PROBLEM TO WORK ON => An exact restatement of the data below, with the pictures removed, is the required answer.
Start of PROVIDED MATERIAL
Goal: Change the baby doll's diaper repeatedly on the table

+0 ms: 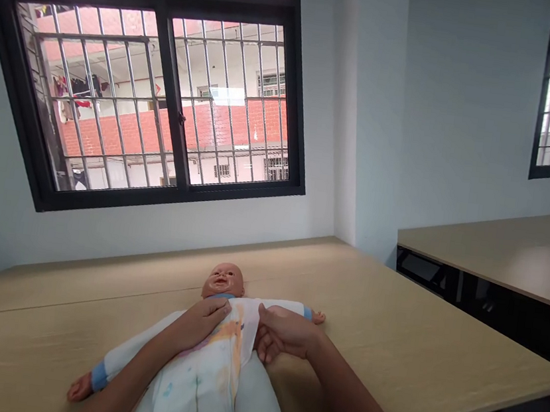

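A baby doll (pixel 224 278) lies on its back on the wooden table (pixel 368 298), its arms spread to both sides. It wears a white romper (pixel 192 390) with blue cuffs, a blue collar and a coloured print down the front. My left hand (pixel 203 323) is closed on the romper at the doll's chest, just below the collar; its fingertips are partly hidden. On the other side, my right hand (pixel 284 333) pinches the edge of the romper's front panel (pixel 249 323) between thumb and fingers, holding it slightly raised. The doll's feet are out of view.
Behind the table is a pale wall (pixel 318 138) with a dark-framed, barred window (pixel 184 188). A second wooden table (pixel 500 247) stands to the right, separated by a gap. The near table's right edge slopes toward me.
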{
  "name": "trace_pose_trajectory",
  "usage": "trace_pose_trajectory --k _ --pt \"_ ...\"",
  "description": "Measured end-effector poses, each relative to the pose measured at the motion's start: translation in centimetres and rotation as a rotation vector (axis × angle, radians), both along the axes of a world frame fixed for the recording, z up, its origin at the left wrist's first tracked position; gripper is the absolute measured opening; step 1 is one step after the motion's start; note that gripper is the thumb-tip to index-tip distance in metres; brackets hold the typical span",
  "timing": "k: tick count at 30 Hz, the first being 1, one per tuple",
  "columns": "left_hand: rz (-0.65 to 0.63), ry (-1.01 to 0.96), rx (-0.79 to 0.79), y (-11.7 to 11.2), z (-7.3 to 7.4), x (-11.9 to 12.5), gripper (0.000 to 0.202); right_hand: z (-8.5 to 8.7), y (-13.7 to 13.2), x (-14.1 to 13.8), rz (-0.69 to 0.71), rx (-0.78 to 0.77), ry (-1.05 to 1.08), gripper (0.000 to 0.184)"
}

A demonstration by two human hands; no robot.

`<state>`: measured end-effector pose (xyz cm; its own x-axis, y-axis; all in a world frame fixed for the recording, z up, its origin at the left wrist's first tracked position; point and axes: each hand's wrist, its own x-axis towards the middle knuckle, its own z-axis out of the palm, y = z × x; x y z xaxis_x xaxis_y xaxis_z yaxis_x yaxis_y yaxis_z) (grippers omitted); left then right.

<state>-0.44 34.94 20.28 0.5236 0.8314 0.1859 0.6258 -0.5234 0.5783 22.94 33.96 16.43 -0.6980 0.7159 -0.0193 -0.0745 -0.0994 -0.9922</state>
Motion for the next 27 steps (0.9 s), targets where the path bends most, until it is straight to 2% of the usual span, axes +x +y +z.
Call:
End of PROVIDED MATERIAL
YOUR SOLUTION =>
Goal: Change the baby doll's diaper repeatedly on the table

+0 ms: 

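A baby doll (pixel 224 278) lies on its back on the wooden table (pixel 368 298), its arms spread to both sides. It wears a white romper (pixel 192 390) with blue cuffs, a blue collar and a coloured print down the front. My left hand (pixel 203 323) is closed on the romper at the doll's chest, just below the collar; its fingertips are partly hidden. On the other side, my right hand (pixel 284 333) pinches the edge of the romper's front panel (pixel 249 323) between thumb and fingers, holding it slightly raised. The doll's feet are out of view.
Behind the table is a pale wall (pixel 318 138) with a dark-framed, barred window (pixel 184 188). A second wooden table (pixel 500 247) stands to the right, separated by a gap. The near table's right edge slopes toward me.
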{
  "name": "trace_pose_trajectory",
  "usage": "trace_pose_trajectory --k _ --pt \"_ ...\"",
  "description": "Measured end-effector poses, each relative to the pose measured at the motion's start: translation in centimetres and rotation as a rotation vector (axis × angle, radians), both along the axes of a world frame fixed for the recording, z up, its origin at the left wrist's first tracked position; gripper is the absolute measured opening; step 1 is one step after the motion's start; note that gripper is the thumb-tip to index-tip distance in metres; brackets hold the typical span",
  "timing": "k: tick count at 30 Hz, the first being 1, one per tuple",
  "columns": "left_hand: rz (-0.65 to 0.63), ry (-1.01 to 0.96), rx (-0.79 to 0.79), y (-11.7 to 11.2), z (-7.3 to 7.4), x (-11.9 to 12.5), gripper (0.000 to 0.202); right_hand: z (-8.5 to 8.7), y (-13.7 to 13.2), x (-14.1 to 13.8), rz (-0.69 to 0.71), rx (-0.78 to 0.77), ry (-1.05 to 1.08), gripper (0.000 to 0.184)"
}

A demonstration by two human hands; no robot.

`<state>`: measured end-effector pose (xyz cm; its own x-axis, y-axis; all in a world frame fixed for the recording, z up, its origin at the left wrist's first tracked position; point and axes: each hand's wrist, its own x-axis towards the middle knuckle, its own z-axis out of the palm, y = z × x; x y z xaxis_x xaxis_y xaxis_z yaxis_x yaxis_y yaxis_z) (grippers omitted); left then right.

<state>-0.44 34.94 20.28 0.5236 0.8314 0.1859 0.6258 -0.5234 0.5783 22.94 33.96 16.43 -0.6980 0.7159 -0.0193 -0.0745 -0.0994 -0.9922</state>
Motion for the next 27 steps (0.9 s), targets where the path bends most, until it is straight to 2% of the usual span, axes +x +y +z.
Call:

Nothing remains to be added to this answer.